Sometimes, Media Have to Remind Government Who It Works For (That Would Be You)

Tom Arenberg is an instructor of news media at the University of Alabama.

Imagine giving some money to an investment broker and when you later ask what the broker did with it, you’re told it’s none of your business. I see no difference between that and what agencies of state and local governments in Alabama do whenever they reject or ignore a citizen’s request for government records.

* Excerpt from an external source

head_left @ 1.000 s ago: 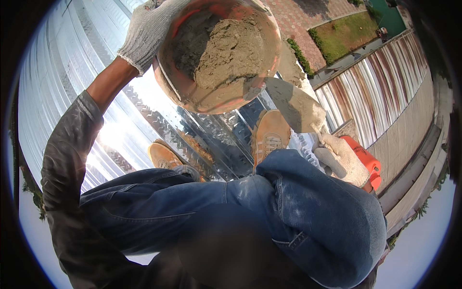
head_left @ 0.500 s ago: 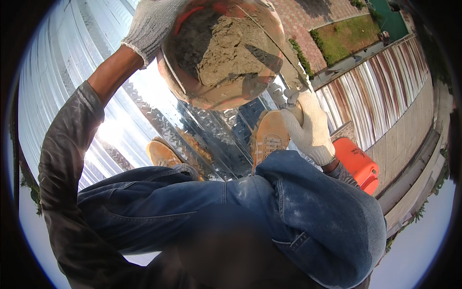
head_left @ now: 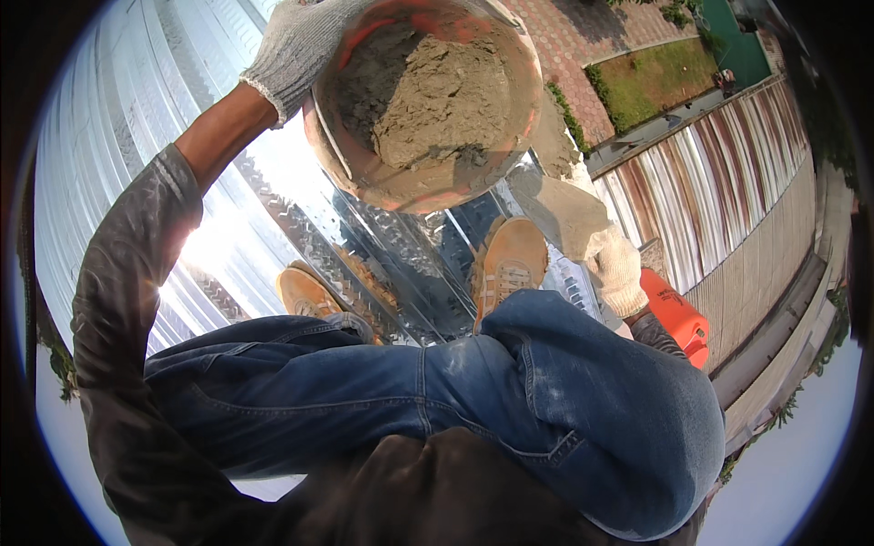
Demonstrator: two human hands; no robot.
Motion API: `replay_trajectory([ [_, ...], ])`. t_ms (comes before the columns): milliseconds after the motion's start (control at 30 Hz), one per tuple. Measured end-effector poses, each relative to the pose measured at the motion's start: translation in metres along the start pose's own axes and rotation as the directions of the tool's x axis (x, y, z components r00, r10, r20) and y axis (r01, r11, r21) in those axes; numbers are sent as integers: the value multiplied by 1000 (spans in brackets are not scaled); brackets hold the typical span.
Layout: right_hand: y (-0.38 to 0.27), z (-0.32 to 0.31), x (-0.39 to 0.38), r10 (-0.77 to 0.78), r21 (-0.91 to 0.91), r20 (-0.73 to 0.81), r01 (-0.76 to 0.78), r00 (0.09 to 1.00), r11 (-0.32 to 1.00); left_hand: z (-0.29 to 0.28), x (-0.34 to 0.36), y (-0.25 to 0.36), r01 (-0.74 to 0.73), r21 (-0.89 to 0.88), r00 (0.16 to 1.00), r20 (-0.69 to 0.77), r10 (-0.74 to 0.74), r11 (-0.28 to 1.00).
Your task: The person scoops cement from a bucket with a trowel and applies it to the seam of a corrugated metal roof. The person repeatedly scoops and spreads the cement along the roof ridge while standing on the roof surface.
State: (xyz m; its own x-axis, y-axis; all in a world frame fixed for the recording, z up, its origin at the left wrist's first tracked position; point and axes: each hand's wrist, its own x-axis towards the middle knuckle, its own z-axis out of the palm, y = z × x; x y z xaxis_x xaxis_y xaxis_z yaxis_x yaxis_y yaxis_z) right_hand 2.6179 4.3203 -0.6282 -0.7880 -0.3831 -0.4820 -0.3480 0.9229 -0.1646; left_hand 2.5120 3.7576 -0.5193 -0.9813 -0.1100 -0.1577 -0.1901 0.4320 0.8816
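Observation:
At the top of the view, a round orange bucket (head_left: 332,168), smeared with grey-brown residue, holds a heap of wet mortar (head_left: 446,100). My left hand (head_left: 305,50), in a grey knit glove, is closed on the bucket's left rim; its fingertips are partly cut off by the upper edge. To the right of the bucket and lower, my right hand (head_left: 619,273), in a pale dusty glove, is closed around a trowel. The flat grey trowel blade (head_left: 564,214) points up and left, just beyond my right shoe; its handle is hidden by the glove.
Shiny corrugated metal sheeting (head_left: 118,182) spreads under my tan shoes (head_left: 510,259) and to the left. An orange plastic container (head_left: 674,318) stands beside my right forearm. Past the edge, far lower, are a rusty striped roof (head_left: 719,173), brick paving (head_left: 564,55) and a grass patch (head_left: 660,82).
My right hand has moved down and right, away from the bucket, and the trowel has turned so its blade's broad face shows. The bucket has shifted slightly right with my left hand on it.

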Motion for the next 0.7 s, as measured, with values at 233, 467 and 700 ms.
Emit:
replay_trajectory([
  [233, -78, -132, -28, -78, 334, -152, 125, 985, 934, 9, -22, 11, 5, 37, 999, 38, -6, 999],
  [467, -131, -193, 17, -240, 181, -165, 268, 957, 946, 8, -24, 20, 4, 63, 999, 43, -7, 998],
  [700, -167, -194, 71, -400, -209, -353, 346, 846, 915, 11, -23, 21, 5, 51, 999, 52, -8, 999],
])
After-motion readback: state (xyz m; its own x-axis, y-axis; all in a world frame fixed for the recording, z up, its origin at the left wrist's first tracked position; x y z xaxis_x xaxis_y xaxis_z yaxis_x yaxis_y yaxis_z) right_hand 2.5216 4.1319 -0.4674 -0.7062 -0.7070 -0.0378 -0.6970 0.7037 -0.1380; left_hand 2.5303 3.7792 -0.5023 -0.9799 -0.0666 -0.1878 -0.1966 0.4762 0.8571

This happens too often in Alabama and elsewhere:

  • In June, the city of Decatur denied an open-records request by multiple news outlets for disciplinary records of a police officer involved in a physical assault of a storeowner.
  • In May, the environmental advocacy group Gasp and the Environmental Defense Alliance filed a lawsuit against three state of Alabama agencies that have denied access to emails involving state opposition to a federal environmental cleanup of a North Birmingham neighborhood.
  • Last year, the state Attorney General’s Office (one of the agencies sued by Gasp) rejected a request by an Alabama Media Group reporter to see a contract signed with an industrial safety expert as part of a new plan to allow death-penalty executions by nitrogen gas.
  • In 2017, WBRC-TV asked to see the $2.6 million contract between the city whntof Birmingham and a company called ShotSpotter that detects gunshots and pinpoints their location. The station also asked for data compiled by ShotSpotter. Three years later, the city still has not provided the data or even the contract.
  • You’d think that in a pandemic, when smart behavior depends on having full and accurate information, that there’d be no secrets. But you’d be wrong, as shown by the Alabama Department of Public Health’s refusal of an AMG request to identify individual state-licensed nursing homes that have reported coronavirus cases.

 

In each of these cases, there is a legitimate public interest. And in each of these cases, the reason cited for rejection was an incorrect interpretation of Alabama’s open-records law. For more examples of valid records requests that were denied or ignored, read this alarming commentary written in July 2019 by WBRC news director Shannon Isbell.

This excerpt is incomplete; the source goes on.